Ci sono storie d’amore che nascono contro tutto e tutti, ma diventano davvero fragili quando gli ostacoli non arrivano più solo dall’esterno. Su Prime Video, il legame tra Noah e Nick entra in una fase nuova, meno istintiva e più incerta, dove la passione deve fare i conti con la distanza, le gelosie e la paura di crescere in direzioni diverse.
“È colpa tua: Londra” riprende la vicenda dopo gli eventi del primo capitolo e sposta il conflitto oltre la sola attrazione proibita. Questa volta l’amore non deve soltanto resistere ai divieti degli altri, ma anche alle nuove tentazioni, ai cambiamenti personali e a quella domanda silenziosa che spesso pesa più di ogni ostacolo: bastarsi è ancora possibile?
Il film, il cui titolo originale è “Your Fault: London”, è il secondo capitolo del remake britannico ispirato alla trilogia “Culpables” di Mercedes Ron. Dopo “È colpa mia: Londra”, Asha Banks e Matthew Broome tornano nei ruoli di Noah e Nick, i due fratellastri travolti da una relazione nata tra scontri, differenze sociali, segreti familiari e un’attrazione difficile da gestire. Il film è disponibile su Prime Video dal 17 giugno 2026 e porta avanti la versione inglese della saga già diventata un fenomeno internazionale.

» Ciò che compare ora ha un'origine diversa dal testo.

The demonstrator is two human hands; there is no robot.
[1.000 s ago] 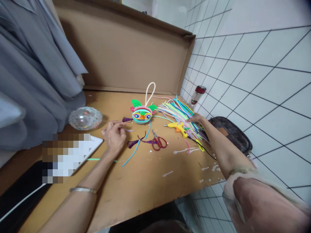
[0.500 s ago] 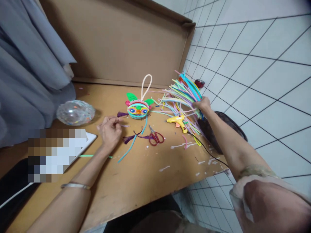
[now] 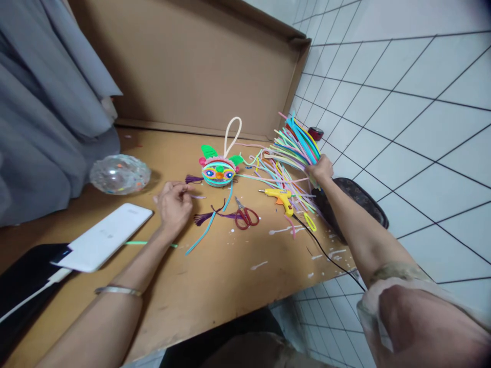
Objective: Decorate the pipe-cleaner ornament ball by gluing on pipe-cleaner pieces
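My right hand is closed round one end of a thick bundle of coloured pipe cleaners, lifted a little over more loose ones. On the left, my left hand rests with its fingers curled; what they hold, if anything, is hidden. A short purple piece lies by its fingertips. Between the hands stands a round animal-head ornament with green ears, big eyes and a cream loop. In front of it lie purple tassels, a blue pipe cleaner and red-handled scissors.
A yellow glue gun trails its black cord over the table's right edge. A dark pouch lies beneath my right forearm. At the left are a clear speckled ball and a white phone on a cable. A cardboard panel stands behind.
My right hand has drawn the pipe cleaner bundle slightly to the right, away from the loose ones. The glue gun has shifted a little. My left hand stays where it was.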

La trama riparte da un momento delicato. Noah non è più soltanto la ragazza arrivata dall’America e catapultata nella vita lussuosa dei Leister. Adesso comincia un nuovo percorso alla Oxford University, ambiente competitivo, elegante, pieno di possibilità e di nuove presenze. Nick, invece, resta a Londra e deve misurarsi con il lavoro nell’azienda di famiglia. La loro storia sembra solida, almeno in apparenza. Ma quando la quotidianità cambia, anche i sentimenti più intensi iniziano a mostrare crepe.
La distanza fisica tra Londra e Oxford diventa presto una distanza emotiva. Noah incontra persone nuove, entra in un mondo in cui deve capire chi vuole essere lontano dall’ombra di Nick. Lui, dal canto suo, prova a trovare un posto dentro la Leister Enterprises, dove ambizione, responsabilità e pressioni familiari cominciano a pesare. Attorno alla coppia si muovono nuovi personaggi destinati a mettere alla prova il rapporto.

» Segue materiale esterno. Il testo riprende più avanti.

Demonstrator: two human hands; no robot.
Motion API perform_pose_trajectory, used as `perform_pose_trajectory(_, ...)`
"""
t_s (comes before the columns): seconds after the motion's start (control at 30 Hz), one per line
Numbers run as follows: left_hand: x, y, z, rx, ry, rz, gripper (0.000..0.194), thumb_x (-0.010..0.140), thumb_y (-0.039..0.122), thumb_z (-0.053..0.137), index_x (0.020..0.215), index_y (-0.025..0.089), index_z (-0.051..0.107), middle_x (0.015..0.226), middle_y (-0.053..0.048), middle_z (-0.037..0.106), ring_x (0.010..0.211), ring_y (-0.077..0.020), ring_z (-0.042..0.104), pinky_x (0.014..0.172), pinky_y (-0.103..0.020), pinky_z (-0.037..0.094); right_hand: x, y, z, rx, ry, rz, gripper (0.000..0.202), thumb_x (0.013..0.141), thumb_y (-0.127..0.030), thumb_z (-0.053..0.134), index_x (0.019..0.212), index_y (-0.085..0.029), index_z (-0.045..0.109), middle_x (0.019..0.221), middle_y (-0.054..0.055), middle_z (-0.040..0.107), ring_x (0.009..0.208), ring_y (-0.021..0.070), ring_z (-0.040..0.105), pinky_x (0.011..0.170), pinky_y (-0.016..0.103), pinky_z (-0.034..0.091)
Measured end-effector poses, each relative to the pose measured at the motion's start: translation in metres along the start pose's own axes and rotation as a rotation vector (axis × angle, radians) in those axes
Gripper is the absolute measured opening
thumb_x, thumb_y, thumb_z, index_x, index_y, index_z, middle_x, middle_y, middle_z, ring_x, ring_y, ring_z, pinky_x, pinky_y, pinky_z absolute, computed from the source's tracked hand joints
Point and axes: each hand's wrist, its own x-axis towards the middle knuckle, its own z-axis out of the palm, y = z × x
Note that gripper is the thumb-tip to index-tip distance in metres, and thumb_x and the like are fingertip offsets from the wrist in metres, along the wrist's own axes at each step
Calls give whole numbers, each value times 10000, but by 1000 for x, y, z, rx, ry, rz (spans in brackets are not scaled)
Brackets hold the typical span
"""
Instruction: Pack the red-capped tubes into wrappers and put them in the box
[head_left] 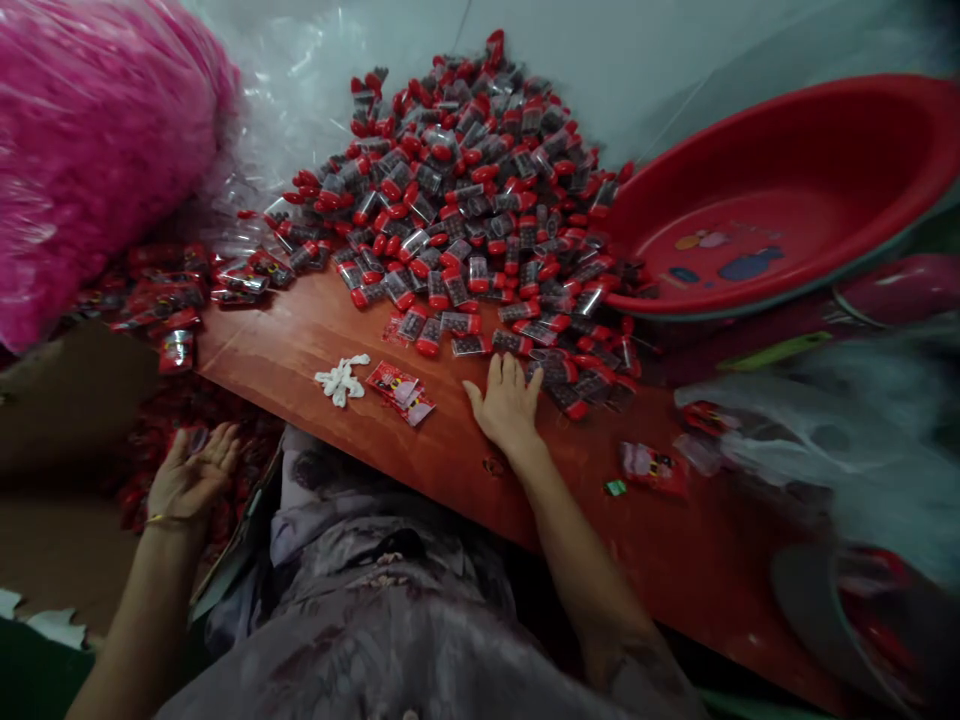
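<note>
My left hand [193, 475] is palm up with its fingers stretched out, over a carton of red packets [150, 430] beside the table. A small purplish thing shows by its thumb; I cannot tell whether the hand touches it. On the table lies my right hand [510, 405], palm down, fingers spread, at the near edge of a large heap of small clear containers with red caps and dark contents [465, 200]. Its fingertips reach the nearest containers. Left of it are several flat red printed packets [401, 390] and a bunch of white strips or gloves [343, 380].
A big red basin [750, 190] leans at the right of the heap. Pink material in a clear bag [97, 130] bulges at the upper left. Another red packet [652, 468] and a small green piece [615, 488] lie on the wooden table [450, 470]. Clear plastic bags [825, 420] crowd the right.
</note>
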Motion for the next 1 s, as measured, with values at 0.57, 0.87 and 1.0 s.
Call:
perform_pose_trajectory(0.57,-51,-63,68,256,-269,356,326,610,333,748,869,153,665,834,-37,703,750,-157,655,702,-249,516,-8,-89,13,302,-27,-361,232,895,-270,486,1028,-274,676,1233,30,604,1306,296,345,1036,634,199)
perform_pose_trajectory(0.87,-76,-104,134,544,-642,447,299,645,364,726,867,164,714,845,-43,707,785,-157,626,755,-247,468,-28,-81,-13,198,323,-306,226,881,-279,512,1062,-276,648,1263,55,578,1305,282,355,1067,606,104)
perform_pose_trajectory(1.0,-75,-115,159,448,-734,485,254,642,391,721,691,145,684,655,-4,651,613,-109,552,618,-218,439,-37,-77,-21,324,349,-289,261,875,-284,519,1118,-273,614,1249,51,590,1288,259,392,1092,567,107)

Louisa Binder interpreta Sophia, collega di Nick nell’azienda di famiglia, presenza capace di accendere gelosie e sospetti. Joel Nankervis è Michael, counselor a Oxford che instaura subito un’intesa con Noah. C’è poi Scarlett Rayner nei panni di Briar, nuova coinquilina di Noah e figura legata al passato di Nick, mentre Orlando Norman interpreta Cruz, personaggio connesso al mondo delle corse clandestine. Il film lavora proprio su questo allargamento del campo.
Nel primo capitolo al centro c’era l’urto e il cambiamento: Noah che arriva a Londra, Nick che la respinge e la attrae, una famiglia ricomposta che rende tutto più complicato. Qui il nodo è diverso. Noah e Nick devono capire se la loro relazione riesce a sopravvivere quando intorno non ci sono più soltanto ostacoli esterni, ma anche desideri nuovi, insicurezze, gelosie e scelte personali.
Il film mantiene il tono romantico e intenso della saga, ma spinge la storia verso un conflitto più maturo: restare insieme quando le vite cominciano davvero a separarsi. E forse è proprio qui che il racconto trova la sua parte più riconoscibile. Perché non sempre l’amore finisce quando manca il sentimento. A volte vacilla quando ciascuno comincia a crescere in una direzione diversa.